Consumers can do their part, Roberson said, by understanding their home plumbing system starting with where the water comes into their home, the materials that make up the plumbing and how the water is distributed throughout the house.
"While it's not part of this report, the country has around 6 million lead service lines and the ownership of those service lines are typically split between the water system and the property owner," Roberson said. "So removal of all of those lines is another public health initiative that's going to require a collaborative effort across a large number of communities."
Steps to take
Bioflims prosper when water taps are not turned on for long periods of time and the water sits still within the pipes. If a faucet or showerhead has not been used for a week or so, it's best to flush that plumbing before using it again, the CDC suggests. Run cold water for two minutes, then switch the faucet to hot until the water runs warm.
Setting your hot water heater to a higher temperature of 130 to 140 degrees Fahrenheit can kill many harmful germs, the CDC says, "but also increases the risk of scalding. If you set the water heater above 120°F, make sure you take extra precautions to mix cold and hot water (using thermostatic valves) at the faucet or shower to avoid scalding."
Regularly flushing your water heater can also extend its life, the CDC says.
Bioflims, however, are not just limited to the plumbing in your home. They can also grow in humidifiers and C-pap machines that are used for sleep apnea, which affects some 22 million Americans.
Even heavily treated tap water is "not sterile or completely devoid of microbes," Hill said. "So if you're using it and you know, for many medicinal medical purposes or your personal care, such as C-paps or humidifiers or nasal rinsing, you should disinfect the water or use distilled water."

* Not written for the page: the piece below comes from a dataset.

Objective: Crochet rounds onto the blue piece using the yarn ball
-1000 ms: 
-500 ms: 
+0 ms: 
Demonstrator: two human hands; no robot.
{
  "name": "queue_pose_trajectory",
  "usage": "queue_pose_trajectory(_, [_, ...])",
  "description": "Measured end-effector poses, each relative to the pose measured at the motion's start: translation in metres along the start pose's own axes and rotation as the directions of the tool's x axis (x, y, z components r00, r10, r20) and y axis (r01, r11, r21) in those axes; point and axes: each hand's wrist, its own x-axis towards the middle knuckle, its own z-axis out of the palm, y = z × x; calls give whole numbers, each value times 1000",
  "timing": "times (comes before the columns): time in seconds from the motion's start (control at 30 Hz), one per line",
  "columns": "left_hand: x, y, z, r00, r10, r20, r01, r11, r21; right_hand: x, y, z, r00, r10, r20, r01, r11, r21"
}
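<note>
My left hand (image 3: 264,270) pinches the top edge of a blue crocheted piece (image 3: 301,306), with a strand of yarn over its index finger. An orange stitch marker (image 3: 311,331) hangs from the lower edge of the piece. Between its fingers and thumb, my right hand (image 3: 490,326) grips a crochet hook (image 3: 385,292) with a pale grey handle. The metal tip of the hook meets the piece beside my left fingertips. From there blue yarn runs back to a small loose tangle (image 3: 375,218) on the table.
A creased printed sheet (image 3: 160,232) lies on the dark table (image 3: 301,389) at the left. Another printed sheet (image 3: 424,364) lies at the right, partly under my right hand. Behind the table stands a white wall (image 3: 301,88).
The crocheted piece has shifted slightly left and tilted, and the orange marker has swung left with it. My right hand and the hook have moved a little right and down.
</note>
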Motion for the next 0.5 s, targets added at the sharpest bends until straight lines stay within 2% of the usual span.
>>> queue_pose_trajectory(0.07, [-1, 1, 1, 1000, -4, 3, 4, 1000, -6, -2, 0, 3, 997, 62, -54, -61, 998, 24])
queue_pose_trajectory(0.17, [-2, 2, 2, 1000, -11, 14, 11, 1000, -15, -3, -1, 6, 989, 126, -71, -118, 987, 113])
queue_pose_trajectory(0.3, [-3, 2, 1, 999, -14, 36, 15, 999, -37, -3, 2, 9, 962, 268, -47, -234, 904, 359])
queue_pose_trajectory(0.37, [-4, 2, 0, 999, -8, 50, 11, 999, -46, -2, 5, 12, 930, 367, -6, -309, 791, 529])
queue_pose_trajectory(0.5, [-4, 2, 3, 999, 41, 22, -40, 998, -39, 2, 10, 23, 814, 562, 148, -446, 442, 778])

Humidifiers should be emptied of all water each day and cleaned properly on a regular basis. "Consider using distilled or previously boiled (and cooled) water or water disinfected with chlorine bleach in portable humidifiers," the CDC suggests.
Use only distilled, previously boiled or filtered water to rinse sinuses with neti pots, the CDC says, but be careful that you choose a filter that can trap tiny microorganisms.
You can tell what the filter is rated for by looking for the NSF International certification on the label -- that's an independent organization that develops public health standards for products. Use its database to look up and check the certification of the filters you are purchasing.